My students also wanted to know why it had taken the United States 40 years to ratify the Genocide Convention, which the United Nations endorsed unanimously in 1948, with strong U.S. support. The convention defined genocide and declared it a crime against international law. Why, as soon as the United States finally did ratify the convention, in 1988, did it support Saddam Hussein's regime despite evidence that the dictator had committed genocide against the Kurds in Iraq in 1987-88?

Today we continue to hear about genocide. As before, however, few Americans pay much attention. What is happening in Sudan? In Congo? With indigenous peoples in many other regions? Can you tell me? My students' questions -- and my own -- are increasingly important to all of us, both morally and politically.
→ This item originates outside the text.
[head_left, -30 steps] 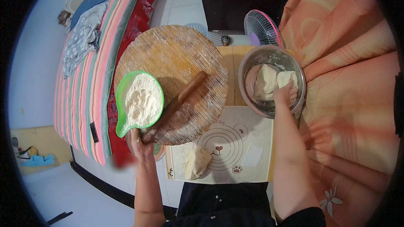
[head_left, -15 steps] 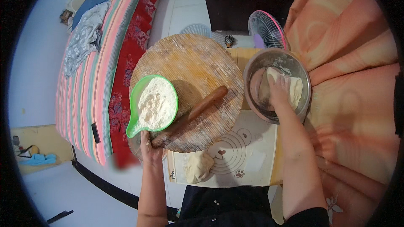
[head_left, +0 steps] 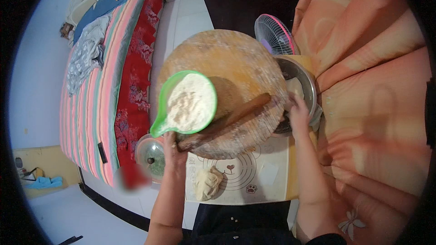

Unfortunately they are not easy to answer. Sometimes the response hinges on factual information, but more often on judgment, an assessment of competing responsibilities, and context. At the outset we can reject claims that relieve all bystanders, whether states, organizations, or individuals, of responsibility for attempting to prevent or mitigate genocide. One argument, coming from perpetrators, is that victims of genocide (although the term is avoided) bear responsibility for their own destruction, having brought it upon themselves through provocation. Genocide is strictly an internal matter, this argument goes. Outside powers should mind their own business. Two immediate objections arise: First, provocations, when they exist at all, stem from a minority of the group of victims. Most of those who will be killed are innocent. Second, genocide is seldom without international consequences, ranging from a vast outpouring of refugees, with the need for large amounts of humanitarian aid, to regional instability and war.

A recent article in the Journal of Genocide Research provides a chilling variation on the argument about the responsibility of victims. In "Provoking Genocide: A Revised History of the Rwandan Patriotic Front," Alan J. Kuperman states: "In most cases of mass killing since World War II -- unlike the Holocaust -- the victim group has triggered its own demise by violently challenging the authority of the state." Kuperman adds that he does not use provocation to excuse genocide. Nor does he deny that there is an international responsibility to prevent genocide. But the obligation takes a bizarre turn: Intervention by third parties should not be directed against those we perceive as perpetrators; they, after all, are only defending themselves. Rather, intervention should be aimed at changing the behavior of the victims. In other words, in the Rwandan genocide of 1994, the international community should have ignored the Hutu preparations for genocide and focused, instead, on the intended Tutsi victims. The upshot of that Alice in Wonderland argument is that the victims become the perpetrators.

Claims are also made that genocides are inevitable, the result of ancient hatreds, conflict over scarce resources, or the advance of progress. A version of the inevitability thesis that found favor with some international planners in the 1960s was that genocide is simply a byproduct of development, and benefits to the surviving group outweigh the costs to the group that is decimated, or perhaps eliminated. Over the years that argument has been applied not only to the elimination of indigenous peoples (the Yanomami in Brazil, the Chittagong Hills tribesmen in Bangladesh), but also to the destruction of the Armenians in Turkey, which, we are told by some historians, paved the way for a more unified and stronger nation, one allied with the United States during the cold war.

Genocide, however, is never inevitable: It is always the result of choice. And surely lives are not interchangeable.